17
Эффект превосходит мои ожидания. Кто-то вскрикивает, другие роняют бокалы с вином, и те разлетаются по полу с музыкальным звоном. Двое раздумывают, не упасть ли в обморок. Все просто потрясены.
Свершилось: Плутарх Хевенсби обратил на меня внимание. Какой пристальный взгляд! Между пальцами растекается сок от персика, раздавленного в руке. Наконец главный распорядитель, откашлявшись, произносит:
– Можете идти, мисс Эвердин.
Отвечаю любезным кивком, разворачиваюсь, а напоследок, не удержавшись от соблазна, швыряю через плечо банку с ягодным соком. Слышно, как она ударяет по манекену, расплескивая остатки багровой жижи. Еще пара бокалов со звоном падает на пол. В щель между съезжающимися дверями лифта я успеваю заметить в зале окаменевшие фигуры распорядителей.
В голове проносится: «Ну что, удивила?»
Да, это был необдуманный и опасный шаг, и за него, без сомнения, десять раз придется платить. Но прямо сейчас мне так хорошо, аж мурашки по коже.

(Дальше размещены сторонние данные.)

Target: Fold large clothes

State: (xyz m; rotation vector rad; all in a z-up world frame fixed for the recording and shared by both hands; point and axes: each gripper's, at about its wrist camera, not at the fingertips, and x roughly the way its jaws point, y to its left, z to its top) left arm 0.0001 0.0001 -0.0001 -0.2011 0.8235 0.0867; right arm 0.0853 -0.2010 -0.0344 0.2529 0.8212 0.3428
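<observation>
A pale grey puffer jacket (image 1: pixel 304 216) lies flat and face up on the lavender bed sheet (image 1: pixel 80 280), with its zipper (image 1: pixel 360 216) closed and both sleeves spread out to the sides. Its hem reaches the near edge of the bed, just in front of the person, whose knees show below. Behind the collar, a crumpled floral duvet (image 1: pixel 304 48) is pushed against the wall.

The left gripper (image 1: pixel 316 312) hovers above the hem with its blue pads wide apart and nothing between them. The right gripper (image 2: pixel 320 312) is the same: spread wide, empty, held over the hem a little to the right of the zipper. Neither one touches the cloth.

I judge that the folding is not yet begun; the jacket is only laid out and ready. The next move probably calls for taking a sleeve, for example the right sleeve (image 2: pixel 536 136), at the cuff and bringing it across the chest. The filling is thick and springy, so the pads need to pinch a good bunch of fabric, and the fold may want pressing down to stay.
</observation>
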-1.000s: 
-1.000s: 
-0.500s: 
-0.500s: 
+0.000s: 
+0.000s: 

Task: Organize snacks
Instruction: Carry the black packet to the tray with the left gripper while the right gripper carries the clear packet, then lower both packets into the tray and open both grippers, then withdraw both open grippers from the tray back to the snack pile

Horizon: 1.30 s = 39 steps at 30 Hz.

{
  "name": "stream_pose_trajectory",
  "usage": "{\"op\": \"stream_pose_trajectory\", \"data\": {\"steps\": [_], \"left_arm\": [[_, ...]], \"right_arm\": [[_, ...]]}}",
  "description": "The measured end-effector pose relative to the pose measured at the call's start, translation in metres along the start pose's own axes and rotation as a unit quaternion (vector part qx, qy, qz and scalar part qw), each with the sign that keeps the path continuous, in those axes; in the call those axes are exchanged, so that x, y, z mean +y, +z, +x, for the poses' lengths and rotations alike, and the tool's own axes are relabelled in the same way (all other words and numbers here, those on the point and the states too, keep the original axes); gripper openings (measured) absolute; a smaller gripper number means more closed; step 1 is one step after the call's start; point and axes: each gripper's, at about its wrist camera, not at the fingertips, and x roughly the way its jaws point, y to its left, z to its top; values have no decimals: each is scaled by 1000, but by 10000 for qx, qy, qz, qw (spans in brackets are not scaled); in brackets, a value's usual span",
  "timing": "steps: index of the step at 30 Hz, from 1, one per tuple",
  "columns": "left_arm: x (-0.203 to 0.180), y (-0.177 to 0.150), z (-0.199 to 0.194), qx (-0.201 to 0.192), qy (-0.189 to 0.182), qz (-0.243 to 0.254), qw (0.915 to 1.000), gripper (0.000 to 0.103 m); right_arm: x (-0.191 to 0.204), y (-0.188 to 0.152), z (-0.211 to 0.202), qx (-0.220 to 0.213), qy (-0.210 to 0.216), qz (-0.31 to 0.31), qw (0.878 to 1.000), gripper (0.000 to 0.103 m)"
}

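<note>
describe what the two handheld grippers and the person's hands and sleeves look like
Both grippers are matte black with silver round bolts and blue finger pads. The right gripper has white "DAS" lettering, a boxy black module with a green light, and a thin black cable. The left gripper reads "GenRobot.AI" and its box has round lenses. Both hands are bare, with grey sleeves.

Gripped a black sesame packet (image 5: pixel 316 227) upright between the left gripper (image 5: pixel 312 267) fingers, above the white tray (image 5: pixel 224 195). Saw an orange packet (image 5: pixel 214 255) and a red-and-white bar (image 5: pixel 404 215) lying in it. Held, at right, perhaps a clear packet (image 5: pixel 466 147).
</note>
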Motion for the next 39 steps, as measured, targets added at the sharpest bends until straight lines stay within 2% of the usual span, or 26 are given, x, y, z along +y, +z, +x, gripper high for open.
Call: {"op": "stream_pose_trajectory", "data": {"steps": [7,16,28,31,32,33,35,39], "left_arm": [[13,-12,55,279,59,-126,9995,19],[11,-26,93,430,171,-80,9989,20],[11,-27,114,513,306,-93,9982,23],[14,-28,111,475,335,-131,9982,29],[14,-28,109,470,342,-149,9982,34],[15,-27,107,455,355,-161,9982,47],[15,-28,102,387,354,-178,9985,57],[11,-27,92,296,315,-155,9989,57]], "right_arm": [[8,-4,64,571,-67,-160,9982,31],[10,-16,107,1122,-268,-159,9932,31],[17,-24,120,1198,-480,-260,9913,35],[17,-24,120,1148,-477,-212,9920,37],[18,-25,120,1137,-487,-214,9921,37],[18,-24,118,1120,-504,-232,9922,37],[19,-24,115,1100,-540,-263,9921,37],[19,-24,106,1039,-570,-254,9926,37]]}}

Хочу найти Хеймитча и немедленно все ему выложить, однако поблизости никого нет. Наверное, готовятся к ужину. Да и мне не мешает помыться. Тем более этот сок на руках... Стоя под струями душа, я начинаю сомневаться в мудрости своего поступка. Прежде чем действовать, нужно было спросить себя: «Как это поможет Питу?» Прямо сейчас – никак. Все происходящее на тренировках охраняется режимом высшей секретности, поэтому не имеет смысла меня примерно наказывать: ведь ни одна душа не узнает, за что. В прошлом году моя дерзость даже была вознаграждена. Впрочем, как можно сравнивать? Если распорядители всерьез разозлятся и захотят покарать меня на арене, Пит попадет под удар одним из первых. Может, не стоило так торопиться? И все же... Не могу сказать, чтобы я сожалела о сделанном.
Когда все собираются к ужину, пальцы Пита еще покрыты пятнами краски, хотя его волосы не успели высохнуть после душа. Значит, он все-таки что-то маскировал. Как только нам подают суп, Хеймитч решает заговорить о том, что теперь у всех на уме:
– Ну, и как прошли ваши показы?
Мы с Питом обмениваемся взглядами.
– Ты первый. – Отчего-то я не спешу облекать в слова свой подвиг. В тишине банкетного зала он кажется чересчур вызывающим. – Похоже, это было нечто. Я потом сорок минут ожидала вызова.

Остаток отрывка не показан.